**EXERCISE**: Only one stretch of the data is wanted: the line containing "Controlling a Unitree", the line containing "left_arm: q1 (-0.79", and every line between them, copied exactly.

======== RECORDED DATA ========

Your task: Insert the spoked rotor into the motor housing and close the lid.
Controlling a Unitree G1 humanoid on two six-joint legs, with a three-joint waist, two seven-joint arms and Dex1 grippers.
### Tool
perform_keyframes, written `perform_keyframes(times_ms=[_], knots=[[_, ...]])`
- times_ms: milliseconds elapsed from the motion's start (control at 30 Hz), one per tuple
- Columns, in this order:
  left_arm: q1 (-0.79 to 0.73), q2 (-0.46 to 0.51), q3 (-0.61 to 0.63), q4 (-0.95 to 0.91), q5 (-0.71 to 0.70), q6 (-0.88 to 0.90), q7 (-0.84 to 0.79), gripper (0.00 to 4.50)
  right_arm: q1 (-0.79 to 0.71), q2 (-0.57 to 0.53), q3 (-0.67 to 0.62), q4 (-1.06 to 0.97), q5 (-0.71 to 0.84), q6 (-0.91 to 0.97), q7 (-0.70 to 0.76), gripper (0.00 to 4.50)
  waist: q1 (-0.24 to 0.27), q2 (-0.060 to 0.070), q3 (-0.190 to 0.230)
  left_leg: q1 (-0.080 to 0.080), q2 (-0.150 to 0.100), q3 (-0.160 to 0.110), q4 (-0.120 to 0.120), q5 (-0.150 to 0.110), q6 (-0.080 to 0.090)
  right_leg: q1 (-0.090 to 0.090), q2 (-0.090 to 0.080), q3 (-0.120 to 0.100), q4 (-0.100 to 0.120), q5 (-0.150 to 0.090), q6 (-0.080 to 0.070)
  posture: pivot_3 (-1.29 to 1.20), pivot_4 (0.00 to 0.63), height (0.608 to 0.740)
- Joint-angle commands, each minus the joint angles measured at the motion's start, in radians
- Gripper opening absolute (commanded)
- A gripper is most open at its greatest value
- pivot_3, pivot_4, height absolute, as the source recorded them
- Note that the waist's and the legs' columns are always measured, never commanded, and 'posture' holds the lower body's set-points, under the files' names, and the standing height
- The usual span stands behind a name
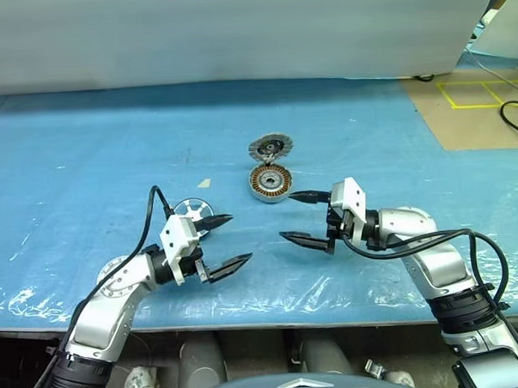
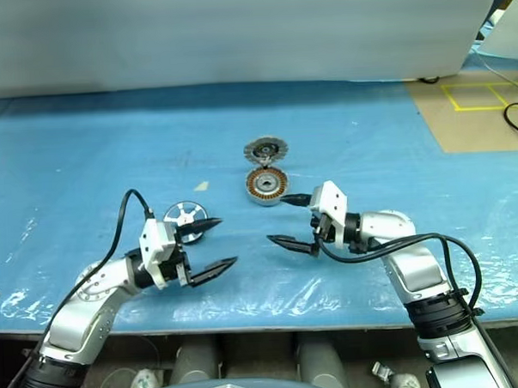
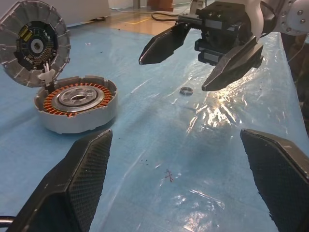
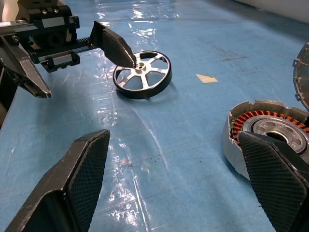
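Both grippers spread wide, empty: left gripper (image 1: 222, 244), right gripper (image 1: 300, 217). Rotor (image 4: 142, 75) flat on blue mat beside left fingers. Housing (image 1: 270, 182) near right, lid (image 1: 271, 147) propped open behind. Advice: left pinch rim, lift level, centre over windings.

Robotics lab or workshop test bench. Wide surface (image 1: 85, 150) covered with blue mat under clear plastic film. Plain white panel (image 1: 235, 32) as backdrop behind it. Brown floor (image 1: 488, 115) at far right, marked with yellow tape lines (image 1: 465, 95), black cable (image 1: 515, 118) lying loose there. Opened motor parts on surface.
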Motion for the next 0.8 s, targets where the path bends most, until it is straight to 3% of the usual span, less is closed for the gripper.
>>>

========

**PROBLEM SOLUTION**:
Controlling a Unitree G1 humanoid on two six-joint legs, with a three-joint waist, two seven-joint arms and Dex1 grippers.
### Tool
perform_keyframes, written `perform_keyframes(times_ms=[_], knots=[[_, ...]])`
- times_ms: milliseconds elapsed from the motion's start (control at 30 Hz), one per tuple
- Columns, in this order:
  left_arm: q1 (-0.79 to 0.73), q2 (-0.46 to 0.51), q3 (-0.61 to 0.63), q4 (-0.95 to 0.91), q5 (-0.71 to 0.70), q6 (-0.88 to 0.90), q7 (-0.84 to 0.79), gripper (0.00 to 4.50)

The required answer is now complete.